**Directions for this task:** List all lines of the data containing the word "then".

**Exercise data:**
**********

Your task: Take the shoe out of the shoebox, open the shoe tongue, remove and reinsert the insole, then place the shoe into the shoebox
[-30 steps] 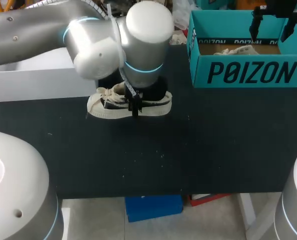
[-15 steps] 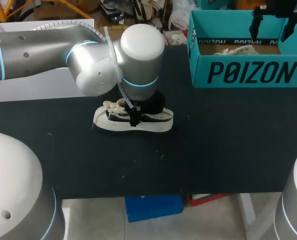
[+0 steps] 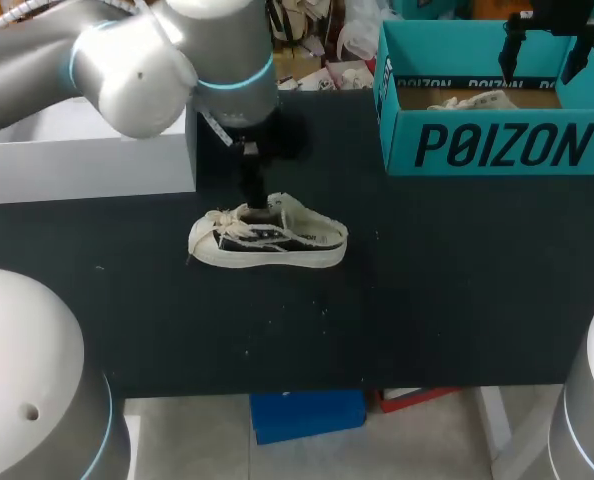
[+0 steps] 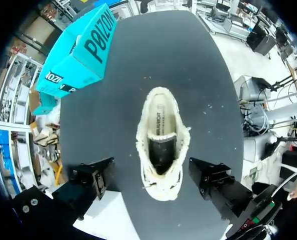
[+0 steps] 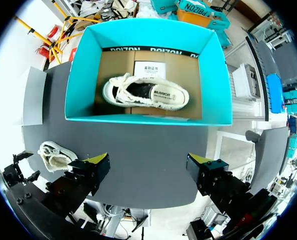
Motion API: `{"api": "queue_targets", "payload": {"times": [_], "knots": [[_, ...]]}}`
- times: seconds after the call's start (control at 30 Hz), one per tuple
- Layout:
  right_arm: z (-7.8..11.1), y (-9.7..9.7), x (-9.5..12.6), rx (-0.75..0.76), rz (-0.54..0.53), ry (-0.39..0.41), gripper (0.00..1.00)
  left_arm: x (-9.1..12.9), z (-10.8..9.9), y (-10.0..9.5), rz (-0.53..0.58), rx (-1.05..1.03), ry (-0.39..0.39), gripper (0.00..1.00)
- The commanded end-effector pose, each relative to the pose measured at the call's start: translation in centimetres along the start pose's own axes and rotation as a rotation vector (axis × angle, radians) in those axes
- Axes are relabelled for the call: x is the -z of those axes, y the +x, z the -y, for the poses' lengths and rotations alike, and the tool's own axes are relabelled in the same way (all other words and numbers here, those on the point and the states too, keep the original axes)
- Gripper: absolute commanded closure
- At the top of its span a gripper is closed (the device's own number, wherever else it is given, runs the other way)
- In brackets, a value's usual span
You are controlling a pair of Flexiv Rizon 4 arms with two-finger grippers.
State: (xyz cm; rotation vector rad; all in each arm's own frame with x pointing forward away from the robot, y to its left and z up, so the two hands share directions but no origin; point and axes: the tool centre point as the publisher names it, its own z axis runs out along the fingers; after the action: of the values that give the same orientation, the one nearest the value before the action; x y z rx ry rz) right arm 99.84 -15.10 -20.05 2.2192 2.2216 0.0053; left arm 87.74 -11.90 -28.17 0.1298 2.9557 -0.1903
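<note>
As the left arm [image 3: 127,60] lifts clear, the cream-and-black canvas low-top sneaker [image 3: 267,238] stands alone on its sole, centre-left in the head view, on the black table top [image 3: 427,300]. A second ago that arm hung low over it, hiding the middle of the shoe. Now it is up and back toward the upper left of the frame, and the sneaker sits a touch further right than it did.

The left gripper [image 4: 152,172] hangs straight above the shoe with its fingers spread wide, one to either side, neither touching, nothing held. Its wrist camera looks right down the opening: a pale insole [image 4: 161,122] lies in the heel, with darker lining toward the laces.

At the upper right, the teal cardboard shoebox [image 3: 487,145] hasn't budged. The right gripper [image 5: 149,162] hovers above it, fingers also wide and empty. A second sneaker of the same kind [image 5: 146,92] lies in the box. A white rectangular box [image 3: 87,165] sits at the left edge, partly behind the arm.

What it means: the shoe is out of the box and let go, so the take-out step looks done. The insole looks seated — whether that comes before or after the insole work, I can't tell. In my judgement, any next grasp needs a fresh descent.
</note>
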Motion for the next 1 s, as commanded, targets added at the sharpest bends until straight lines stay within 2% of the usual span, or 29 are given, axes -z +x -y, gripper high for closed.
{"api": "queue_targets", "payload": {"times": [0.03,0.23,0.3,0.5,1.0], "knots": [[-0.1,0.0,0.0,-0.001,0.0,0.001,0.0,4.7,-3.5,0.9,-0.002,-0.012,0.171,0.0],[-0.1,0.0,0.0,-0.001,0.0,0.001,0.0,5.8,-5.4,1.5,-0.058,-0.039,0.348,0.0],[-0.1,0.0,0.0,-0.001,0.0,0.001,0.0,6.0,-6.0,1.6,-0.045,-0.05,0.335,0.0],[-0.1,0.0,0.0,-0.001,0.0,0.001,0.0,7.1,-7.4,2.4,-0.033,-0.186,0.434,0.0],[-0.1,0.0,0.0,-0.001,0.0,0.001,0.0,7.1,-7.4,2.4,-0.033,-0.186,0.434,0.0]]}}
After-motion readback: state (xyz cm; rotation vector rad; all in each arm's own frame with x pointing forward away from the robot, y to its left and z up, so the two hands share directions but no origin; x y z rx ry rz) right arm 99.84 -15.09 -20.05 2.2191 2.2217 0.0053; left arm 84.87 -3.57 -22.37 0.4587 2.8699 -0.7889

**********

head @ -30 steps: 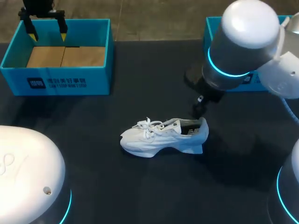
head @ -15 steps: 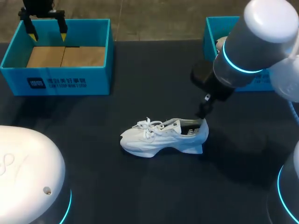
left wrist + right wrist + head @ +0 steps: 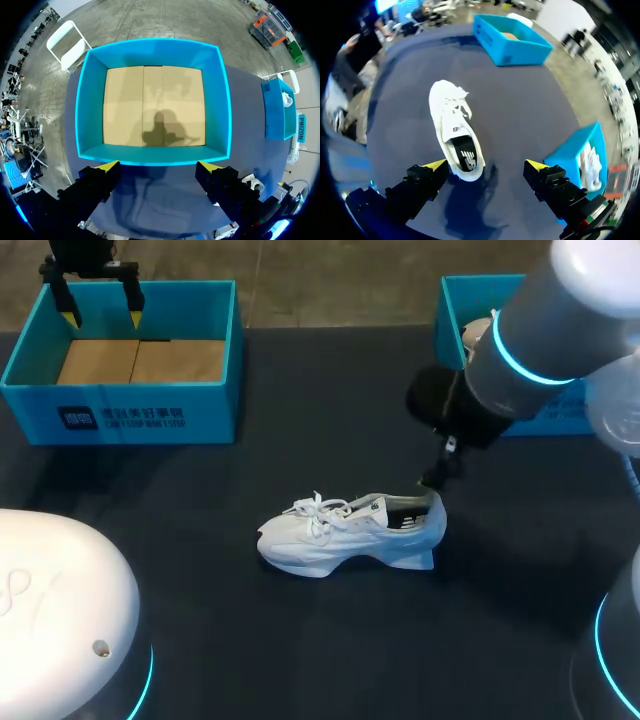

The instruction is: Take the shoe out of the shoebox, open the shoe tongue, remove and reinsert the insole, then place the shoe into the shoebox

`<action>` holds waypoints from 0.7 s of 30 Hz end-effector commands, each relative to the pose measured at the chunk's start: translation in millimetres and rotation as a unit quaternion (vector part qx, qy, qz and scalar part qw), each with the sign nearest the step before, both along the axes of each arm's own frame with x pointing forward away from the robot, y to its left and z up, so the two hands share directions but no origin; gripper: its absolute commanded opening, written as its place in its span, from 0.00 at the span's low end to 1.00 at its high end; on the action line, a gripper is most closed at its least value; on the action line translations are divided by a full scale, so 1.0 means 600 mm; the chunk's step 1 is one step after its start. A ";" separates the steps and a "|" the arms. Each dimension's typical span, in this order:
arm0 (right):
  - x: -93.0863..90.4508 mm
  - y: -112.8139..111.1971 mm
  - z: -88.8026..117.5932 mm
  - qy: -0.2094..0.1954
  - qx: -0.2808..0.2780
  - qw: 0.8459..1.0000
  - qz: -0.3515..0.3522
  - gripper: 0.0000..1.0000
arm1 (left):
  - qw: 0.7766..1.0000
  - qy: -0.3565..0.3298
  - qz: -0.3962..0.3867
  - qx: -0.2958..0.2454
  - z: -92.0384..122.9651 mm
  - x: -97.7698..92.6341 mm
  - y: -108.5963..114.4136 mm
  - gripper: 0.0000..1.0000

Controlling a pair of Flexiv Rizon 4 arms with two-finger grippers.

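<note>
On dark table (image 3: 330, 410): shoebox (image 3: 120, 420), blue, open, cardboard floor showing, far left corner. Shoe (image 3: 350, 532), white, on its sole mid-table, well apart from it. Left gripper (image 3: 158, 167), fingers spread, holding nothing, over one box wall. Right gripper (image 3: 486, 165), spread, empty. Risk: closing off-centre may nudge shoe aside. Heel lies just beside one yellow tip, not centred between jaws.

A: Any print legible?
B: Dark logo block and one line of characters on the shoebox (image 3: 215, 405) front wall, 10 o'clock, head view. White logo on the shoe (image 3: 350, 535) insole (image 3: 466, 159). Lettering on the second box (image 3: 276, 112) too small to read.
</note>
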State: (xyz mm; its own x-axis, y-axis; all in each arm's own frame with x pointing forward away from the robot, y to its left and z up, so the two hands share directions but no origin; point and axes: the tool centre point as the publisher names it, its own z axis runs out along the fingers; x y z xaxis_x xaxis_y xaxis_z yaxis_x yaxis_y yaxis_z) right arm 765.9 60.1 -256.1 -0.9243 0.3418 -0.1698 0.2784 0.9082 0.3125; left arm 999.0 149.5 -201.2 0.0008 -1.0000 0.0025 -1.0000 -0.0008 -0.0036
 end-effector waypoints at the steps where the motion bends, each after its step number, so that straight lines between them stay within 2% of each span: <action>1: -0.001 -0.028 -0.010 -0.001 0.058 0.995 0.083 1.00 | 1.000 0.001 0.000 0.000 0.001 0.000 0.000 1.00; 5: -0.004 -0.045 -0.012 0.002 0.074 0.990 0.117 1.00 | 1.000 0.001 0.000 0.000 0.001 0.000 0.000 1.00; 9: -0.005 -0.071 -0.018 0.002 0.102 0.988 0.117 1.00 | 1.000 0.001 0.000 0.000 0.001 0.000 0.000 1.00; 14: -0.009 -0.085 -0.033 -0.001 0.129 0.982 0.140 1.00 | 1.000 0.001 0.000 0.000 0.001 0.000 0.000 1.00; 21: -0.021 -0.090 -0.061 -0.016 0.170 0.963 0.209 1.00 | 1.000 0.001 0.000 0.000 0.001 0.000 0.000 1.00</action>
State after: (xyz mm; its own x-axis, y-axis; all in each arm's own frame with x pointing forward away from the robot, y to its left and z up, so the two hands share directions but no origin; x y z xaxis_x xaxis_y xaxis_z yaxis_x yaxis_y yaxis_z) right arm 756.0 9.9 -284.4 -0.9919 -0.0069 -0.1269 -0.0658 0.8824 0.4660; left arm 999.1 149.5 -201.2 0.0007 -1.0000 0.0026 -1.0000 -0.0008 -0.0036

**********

**Result of the task:**
Your task: Take the shoe out of the shoebox, open the shoe tongue, remove and reinsert the insole, then place the shoe into the shoebox
The instruction is: Take the shoe out of the shoebox, open the shoe tongue, remove and reinsert the insole, then place the shoe into the shoebox

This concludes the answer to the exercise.